• **What is required**:
Everything below from the line with "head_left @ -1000" through the line with "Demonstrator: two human" must be retyped exactly, except the pictures.

• **Records shown**:
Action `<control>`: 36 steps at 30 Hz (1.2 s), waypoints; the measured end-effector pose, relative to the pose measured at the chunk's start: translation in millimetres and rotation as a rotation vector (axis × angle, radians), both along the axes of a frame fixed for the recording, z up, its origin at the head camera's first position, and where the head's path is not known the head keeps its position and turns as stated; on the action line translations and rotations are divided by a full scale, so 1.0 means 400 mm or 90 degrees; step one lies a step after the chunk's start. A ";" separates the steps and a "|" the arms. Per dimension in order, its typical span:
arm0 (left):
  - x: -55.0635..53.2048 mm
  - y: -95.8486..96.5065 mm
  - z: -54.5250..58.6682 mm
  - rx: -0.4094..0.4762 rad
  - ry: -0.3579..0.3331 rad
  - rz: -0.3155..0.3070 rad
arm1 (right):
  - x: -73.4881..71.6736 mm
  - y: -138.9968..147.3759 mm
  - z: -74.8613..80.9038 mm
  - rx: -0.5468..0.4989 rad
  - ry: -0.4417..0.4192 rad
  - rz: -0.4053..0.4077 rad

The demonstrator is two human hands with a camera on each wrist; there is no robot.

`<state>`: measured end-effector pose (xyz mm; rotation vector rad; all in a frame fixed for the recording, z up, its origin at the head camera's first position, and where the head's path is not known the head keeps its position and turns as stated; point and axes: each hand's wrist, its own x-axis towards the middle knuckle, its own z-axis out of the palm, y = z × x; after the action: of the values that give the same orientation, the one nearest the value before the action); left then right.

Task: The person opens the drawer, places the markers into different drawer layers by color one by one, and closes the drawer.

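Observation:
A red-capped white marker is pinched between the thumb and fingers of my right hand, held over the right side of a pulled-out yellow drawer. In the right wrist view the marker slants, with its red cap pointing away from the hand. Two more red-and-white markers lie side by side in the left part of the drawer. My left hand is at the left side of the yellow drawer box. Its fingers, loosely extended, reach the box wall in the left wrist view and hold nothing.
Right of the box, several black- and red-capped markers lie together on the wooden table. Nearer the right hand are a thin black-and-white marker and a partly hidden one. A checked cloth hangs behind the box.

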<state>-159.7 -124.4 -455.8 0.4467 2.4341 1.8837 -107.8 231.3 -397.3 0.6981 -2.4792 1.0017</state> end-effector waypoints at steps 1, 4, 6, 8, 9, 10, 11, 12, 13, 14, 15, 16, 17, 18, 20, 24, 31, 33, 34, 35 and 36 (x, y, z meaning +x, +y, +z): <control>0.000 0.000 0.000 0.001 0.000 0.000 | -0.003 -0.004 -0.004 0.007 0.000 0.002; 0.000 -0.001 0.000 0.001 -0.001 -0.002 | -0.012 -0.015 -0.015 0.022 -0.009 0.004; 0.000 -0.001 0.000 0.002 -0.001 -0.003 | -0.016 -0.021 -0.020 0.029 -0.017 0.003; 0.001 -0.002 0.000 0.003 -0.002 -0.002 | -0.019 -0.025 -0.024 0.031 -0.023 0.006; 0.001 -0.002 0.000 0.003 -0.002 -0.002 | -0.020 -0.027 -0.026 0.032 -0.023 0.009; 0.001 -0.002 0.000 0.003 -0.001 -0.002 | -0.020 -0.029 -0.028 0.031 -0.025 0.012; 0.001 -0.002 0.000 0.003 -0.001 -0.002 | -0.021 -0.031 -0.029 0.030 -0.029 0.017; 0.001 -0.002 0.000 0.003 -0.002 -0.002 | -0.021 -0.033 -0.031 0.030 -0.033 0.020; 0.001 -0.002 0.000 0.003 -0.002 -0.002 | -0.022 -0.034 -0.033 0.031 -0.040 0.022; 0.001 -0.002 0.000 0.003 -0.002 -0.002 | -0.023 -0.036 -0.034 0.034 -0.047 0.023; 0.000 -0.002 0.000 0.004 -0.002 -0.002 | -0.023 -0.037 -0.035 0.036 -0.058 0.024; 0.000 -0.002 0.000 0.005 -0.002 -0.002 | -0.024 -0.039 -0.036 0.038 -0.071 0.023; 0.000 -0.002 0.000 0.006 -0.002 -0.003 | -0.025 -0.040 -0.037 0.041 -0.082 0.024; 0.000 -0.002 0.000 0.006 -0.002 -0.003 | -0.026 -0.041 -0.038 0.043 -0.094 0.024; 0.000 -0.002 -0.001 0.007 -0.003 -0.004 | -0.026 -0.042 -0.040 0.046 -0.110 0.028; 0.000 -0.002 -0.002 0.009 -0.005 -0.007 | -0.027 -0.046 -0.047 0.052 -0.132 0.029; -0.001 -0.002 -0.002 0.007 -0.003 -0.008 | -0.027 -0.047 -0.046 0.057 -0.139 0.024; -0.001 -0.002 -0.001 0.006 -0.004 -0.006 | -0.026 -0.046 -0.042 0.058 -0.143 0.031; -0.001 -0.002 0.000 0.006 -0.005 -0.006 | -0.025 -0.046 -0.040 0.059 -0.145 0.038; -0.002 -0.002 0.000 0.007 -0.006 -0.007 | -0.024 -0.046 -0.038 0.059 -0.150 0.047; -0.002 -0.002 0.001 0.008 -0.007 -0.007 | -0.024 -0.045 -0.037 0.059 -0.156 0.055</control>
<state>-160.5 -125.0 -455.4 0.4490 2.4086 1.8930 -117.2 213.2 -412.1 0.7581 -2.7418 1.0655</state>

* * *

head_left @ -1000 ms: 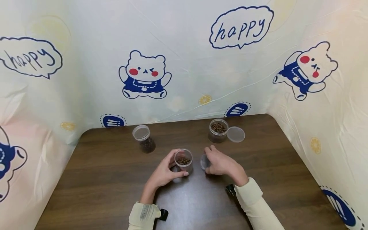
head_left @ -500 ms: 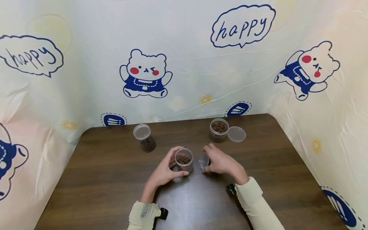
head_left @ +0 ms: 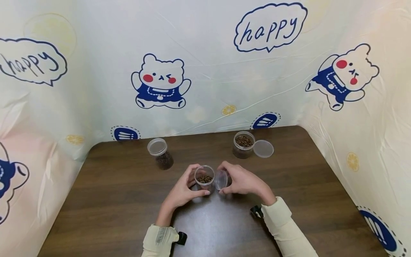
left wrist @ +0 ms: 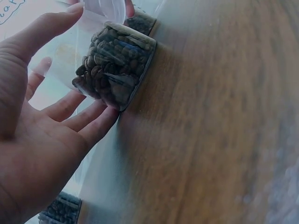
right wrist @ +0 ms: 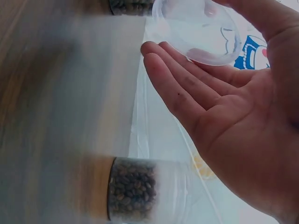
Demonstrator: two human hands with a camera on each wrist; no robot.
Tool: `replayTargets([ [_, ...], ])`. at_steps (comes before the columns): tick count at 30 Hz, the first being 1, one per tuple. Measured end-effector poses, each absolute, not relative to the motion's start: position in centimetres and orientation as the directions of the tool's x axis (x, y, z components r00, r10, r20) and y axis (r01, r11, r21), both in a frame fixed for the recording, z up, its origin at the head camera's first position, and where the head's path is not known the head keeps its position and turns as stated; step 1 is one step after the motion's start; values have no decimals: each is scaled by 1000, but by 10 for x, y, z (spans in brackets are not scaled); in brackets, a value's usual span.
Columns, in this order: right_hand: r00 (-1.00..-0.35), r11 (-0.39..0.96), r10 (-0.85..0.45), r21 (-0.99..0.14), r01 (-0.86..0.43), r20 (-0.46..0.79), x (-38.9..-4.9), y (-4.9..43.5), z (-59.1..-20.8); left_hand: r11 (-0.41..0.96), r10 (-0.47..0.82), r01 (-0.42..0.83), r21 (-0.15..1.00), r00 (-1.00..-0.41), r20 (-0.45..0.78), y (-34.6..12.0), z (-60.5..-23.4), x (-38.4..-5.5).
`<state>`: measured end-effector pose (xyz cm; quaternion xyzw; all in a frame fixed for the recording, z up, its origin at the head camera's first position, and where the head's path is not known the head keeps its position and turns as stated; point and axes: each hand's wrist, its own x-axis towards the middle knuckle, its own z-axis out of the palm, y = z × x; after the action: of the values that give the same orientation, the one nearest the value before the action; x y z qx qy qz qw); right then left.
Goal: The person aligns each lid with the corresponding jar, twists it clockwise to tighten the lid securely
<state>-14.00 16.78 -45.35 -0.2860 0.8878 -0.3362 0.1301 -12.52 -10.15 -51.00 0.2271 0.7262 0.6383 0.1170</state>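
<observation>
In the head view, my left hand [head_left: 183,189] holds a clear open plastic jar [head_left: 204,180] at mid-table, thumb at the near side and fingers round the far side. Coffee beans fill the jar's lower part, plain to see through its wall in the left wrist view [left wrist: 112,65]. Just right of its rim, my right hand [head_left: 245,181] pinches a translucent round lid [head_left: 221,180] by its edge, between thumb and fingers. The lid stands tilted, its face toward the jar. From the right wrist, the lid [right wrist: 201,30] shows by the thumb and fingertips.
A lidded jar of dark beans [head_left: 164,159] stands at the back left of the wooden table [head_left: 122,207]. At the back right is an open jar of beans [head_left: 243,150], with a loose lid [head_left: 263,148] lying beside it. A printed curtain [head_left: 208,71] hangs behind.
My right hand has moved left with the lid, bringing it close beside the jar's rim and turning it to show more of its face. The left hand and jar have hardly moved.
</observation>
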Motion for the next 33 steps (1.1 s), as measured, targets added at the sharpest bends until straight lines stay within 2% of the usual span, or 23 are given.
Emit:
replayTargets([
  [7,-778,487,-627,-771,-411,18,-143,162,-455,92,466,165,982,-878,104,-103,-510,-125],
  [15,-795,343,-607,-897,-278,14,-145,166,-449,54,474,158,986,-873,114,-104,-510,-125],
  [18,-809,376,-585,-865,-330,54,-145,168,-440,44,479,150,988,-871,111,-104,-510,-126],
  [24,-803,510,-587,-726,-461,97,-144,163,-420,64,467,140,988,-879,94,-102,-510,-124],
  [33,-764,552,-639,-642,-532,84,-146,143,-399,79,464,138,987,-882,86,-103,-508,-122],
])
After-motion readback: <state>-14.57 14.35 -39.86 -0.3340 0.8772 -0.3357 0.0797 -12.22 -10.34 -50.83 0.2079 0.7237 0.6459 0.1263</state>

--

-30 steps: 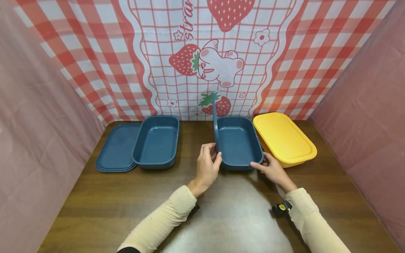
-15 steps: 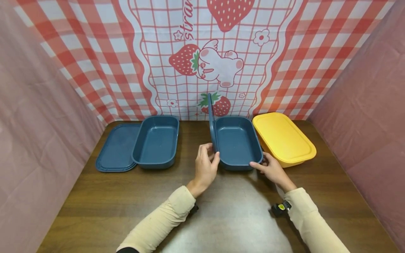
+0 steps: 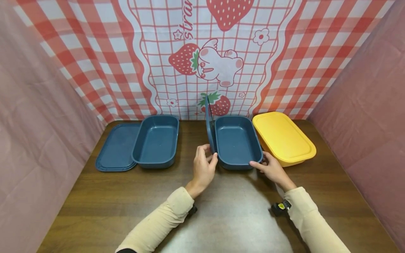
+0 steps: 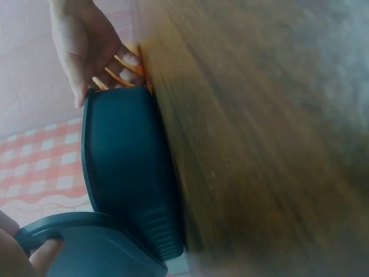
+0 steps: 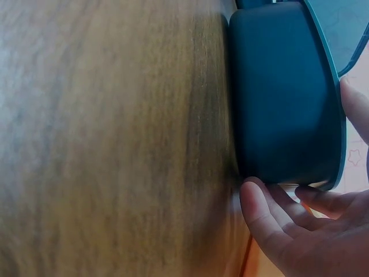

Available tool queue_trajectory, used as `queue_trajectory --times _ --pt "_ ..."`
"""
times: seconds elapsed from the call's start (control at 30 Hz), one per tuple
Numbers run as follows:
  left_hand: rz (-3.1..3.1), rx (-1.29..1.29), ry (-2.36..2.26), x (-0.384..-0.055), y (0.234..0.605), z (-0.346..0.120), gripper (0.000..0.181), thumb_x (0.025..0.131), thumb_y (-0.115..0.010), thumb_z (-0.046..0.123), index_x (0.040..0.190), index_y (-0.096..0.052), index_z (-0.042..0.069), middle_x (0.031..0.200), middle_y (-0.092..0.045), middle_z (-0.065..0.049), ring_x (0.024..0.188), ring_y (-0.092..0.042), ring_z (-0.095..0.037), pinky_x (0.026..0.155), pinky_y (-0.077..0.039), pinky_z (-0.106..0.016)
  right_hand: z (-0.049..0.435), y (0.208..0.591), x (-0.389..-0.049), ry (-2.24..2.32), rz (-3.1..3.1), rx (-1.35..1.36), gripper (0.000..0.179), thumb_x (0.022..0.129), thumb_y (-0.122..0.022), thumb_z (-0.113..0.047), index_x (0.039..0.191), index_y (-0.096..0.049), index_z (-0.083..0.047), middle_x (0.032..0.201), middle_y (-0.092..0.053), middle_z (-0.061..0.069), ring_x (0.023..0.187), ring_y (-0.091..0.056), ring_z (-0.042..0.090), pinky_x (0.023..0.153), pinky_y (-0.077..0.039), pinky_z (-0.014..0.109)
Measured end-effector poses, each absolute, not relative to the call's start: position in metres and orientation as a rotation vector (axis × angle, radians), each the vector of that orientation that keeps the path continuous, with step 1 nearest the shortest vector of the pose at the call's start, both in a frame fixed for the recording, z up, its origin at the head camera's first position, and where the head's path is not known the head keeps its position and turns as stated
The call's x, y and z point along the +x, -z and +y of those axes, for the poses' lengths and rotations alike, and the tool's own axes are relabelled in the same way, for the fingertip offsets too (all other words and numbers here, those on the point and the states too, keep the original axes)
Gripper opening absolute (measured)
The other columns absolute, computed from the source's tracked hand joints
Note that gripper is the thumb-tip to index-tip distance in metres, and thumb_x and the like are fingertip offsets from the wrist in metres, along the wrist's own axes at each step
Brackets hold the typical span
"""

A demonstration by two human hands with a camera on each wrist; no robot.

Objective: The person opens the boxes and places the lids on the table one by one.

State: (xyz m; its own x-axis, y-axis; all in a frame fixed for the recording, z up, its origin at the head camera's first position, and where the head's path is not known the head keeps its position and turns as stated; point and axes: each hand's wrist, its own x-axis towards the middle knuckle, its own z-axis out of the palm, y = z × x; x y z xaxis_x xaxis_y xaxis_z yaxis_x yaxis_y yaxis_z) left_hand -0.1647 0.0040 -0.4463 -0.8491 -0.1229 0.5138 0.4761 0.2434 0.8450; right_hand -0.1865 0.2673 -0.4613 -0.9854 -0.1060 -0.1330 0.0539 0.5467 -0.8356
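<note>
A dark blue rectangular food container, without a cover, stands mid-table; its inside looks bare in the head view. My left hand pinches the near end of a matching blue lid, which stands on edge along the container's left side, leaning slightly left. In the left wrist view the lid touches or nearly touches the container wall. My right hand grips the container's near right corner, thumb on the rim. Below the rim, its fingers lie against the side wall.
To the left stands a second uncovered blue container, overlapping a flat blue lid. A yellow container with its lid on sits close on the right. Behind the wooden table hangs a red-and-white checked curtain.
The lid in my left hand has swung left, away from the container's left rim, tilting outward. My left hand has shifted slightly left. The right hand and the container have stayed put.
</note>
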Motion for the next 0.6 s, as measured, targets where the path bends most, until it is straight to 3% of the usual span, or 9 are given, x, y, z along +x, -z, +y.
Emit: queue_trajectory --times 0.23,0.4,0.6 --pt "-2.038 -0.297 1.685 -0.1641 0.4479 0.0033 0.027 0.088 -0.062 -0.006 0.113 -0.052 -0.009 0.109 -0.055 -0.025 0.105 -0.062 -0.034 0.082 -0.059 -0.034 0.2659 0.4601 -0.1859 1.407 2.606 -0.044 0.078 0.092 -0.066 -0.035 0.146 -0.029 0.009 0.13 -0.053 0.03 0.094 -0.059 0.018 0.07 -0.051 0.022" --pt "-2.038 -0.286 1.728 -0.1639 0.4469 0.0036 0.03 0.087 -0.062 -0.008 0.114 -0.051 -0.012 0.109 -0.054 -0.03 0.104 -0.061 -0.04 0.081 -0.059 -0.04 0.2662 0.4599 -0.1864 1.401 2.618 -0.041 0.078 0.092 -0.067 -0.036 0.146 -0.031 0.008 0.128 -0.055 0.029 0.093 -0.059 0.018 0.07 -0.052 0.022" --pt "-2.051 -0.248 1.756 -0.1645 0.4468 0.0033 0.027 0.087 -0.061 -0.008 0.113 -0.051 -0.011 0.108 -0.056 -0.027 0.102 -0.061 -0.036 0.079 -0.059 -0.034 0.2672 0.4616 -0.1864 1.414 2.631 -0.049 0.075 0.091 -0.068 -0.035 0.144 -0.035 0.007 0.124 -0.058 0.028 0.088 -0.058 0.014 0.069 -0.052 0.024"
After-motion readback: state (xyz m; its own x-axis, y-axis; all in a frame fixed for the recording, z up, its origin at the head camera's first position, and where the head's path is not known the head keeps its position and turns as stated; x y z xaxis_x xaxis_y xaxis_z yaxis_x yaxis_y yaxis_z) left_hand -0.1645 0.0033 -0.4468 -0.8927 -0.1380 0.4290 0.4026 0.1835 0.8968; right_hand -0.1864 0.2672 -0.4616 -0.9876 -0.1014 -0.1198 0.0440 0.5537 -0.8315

• **Written solution**:
head_left @ -1000 ms: 
head_left @ -500 ms: 
head_left @ +0 ms: 
left wrist @ +0 ms: 
right wrist @ +0 ms: 
Demonstrator: two human hands with a camera on each wrist; no robot.

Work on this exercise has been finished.